Show me the
aspiring author who hasn’t, at some point in the writing of that first novel,
imagined it being instantly recognized by the critics and selling like hotcakes
with the general public. I don’t believe such an author exists.
The fantasy
is as universal as it is elusive. The author who writes the occasional first-book
best seller is like the guy on unemployment who wins the lottery. Sure, it in
fact can be done, but the odds are beyond astronomical — Fifty Shades of Grey notwithstanding.
Then there
are the authors (think Harper Lee, Ralph Ellison and Margaret Mitchell) whose
first novels were terrific and are still read today, but who never wrote
anything of consequence afterwards. I have a little theory about that, and it
begins by imagining that To Kill a
Mockingbird, Invisible Man, and Gone
With the Wind weren’t their first novels, but rather their third.

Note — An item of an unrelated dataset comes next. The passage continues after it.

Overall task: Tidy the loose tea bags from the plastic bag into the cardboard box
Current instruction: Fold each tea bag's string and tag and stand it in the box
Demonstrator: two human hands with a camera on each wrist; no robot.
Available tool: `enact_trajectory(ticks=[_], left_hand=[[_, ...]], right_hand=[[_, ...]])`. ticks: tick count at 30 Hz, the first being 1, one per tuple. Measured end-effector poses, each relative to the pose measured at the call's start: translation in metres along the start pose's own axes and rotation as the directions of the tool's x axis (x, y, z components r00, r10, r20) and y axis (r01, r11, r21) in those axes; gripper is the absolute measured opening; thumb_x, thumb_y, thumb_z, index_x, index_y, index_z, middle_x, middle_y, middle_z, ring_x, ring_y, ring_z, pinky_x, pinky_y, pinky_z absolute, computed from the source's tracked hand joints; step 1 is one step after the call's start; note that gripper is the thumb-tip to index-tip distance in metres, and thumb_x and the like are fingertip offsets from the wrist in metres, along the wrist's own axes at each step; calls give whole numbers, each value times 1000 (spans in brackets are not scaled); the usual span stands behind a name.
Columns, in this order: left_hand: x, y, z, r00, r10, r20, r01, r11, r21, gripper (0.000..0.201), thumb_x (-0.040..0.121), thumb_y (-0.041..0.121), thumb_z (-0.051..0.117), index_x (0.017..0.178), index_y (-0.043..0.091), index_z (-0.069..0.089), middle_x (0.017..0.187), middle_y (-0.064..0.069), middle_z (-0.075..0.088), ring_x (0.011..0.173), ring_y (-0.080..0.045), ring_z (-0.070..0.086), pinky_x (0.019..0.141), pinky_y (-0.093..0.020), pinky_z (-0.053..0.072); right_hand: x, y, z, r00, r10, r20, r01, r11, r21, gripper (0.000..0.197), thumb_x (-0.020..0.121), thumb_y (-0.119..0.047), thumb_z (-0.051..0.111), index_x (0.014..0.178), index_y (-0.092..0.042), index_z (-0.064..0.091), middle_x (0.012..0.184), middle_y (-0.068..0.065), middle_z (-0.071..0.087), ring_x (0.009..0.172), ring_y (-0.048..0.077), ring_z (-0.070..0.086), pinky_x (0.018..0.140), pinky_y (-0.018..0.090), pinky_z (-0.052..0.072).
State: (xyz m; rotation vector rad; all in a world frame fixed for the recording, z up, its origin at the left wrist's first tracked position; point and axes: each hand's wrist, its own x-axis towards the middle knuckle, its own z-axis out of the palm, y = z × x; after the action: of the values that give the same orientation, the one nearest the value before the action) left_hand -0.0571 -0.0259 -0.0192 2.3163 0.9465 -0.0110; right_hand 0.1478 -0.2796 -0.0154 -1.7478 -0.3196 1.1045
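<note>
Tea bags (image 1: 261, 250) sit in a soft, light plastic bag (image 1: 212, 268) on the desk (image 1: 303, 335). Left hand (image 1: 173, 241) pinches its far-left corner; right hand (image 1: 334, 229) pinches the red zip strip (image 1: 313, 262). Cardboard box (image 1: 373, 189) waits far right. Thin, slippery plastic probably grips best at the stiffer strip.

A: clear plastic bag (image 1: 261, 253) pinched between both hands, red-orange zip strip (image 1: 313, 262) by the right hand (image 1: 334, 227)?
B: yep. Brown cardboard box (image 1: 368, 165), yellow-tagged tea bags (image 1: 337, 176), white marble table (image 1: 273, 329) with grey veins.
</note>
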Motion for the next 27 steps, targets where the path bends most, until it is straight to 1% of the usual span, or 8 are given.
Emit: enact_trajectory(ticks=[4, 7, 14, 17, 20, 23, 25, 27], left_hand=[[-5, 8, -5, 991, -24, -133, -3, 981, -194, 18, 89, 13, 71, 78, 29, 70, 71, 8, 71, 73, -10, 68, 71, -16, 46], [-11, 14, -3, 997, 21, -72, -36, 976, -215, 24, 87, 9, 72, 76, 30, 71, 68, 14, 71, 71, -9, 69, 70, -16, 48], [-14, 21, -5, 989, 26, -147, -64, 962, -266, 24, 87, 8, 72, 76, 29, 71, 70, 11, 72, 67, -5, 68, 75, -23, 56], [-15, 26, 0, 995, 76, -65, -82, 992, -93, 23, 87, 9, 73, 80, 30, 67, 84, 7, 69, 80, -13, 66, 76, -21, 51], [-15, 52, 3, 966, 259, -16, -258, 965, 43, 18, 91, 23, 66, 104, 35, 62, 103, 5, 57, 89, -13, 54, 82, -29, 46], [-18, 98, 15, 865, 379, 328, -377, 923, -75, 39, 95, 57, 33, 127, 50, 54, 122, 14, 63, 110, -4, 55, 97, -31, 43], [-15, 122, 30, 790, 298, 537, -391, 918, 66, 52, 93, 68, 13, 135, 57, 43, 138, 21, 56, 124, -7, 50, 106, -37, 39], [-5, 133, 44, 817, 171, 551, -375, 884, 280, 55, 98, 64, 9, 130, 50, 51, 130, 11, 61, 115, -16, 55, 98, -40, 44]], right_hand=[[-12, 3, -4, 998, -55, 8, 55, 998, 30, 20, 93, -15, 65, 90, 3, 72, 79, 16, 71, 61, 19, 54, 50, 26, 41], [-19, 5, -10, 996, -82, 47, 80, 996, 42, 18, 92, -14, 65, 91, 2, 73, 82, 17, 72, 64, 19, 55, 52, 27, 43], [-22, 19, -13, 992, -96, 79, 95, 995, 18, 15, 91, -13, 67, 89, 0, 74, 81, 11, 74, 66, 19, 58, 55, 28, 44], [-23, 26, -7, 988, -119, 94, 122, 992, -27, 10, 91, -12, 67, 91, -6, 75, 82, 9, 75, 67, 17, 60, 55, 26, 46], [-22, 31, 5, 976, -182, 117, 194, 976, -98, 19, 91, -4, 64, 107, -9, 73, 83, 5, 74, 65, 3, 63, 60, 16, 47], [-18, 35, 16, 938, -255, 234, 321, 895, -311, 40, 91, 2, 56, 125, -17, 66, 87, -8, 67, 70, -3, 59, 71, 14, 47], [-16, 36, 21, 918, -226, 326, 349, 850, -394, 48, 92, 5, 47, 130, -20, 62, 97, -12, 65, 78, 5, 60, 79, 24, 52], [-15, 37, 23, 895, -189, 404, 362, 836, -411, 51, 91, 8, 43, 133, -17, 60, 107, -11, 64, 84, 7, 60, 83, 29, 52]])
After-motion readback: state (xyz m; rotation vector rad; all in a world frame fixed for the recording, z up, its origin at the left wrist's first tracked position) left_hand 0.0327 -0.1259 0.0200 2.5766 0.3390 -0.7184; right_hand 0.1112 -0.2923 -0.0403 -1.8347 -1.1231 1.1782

The Path to the Masterpiece
Suppose
they had written their masterpieces after first producing a couple of good but
flawed books, from which they learned a great deal about themselves and the
craft or writing. That’s the curve for most good authors, and I would submit
that it’s a beneficial thing in a number of ways.
For
starters, publishing a flawed book (and nearly every book is flawed) teaches an
author the value of realizing that at some point you have to say, “This is as
good as I can get it. It’s time to let go and move on to the next one.” Like
any artist or craftsman, an author wants to get the work right, but right is a
relative term. Bad Shakespeare is still better than almost anybody else’s best.
Having a
sense of perspective is essential to avoiding writer’s block and demented
perfectionism. When your first book is a hugely successful masterpiece, you
probably feel (I’ve never had the pleasure myself) that the second one has to
be at least as good, which can be setting the bar too high. If the third book
is the masterpiece, you know there are two others out there that were worse,
and that knowledge is likely to make the writing of book number four a lot less
daunting.
Working on a Series
I write
mystery novels, which by definition aren’t going to be masterpieces, but I see
some of these factors at work. The first book in my Quill Gordon series, The McHenry Inheritance, was flawed, and
I probably see the flaws more than most. But it told a pretty good story in a
brisk fashion, and I felt it accomplished four things a first book in a series
has to do: Establish a character, a premise, a tone, and a style.
Doing just
that much wore me out, but showing myself I could do those things freed me to
concentrate on other elements of fiction in the second book, Wash Her Guilt Away. In it I tried to
focus on improving three things: character development, dialogue, and
atmosphere. Some of the feedback I’m getting suggests I met with some success.
In the
third book (still untitled), which I’ve just begun to write, my three goals
are: Create a more intricate plot, create a stronger sense of the community in
which the action occurs, and create more of a backstory for my protagonist. If
nothing sidetracks the effort, the book should be out in the second half of
next year, and we’ll see how I did. The way I look at it, every book I write
should be better than the one before. Until I write one that isn’t.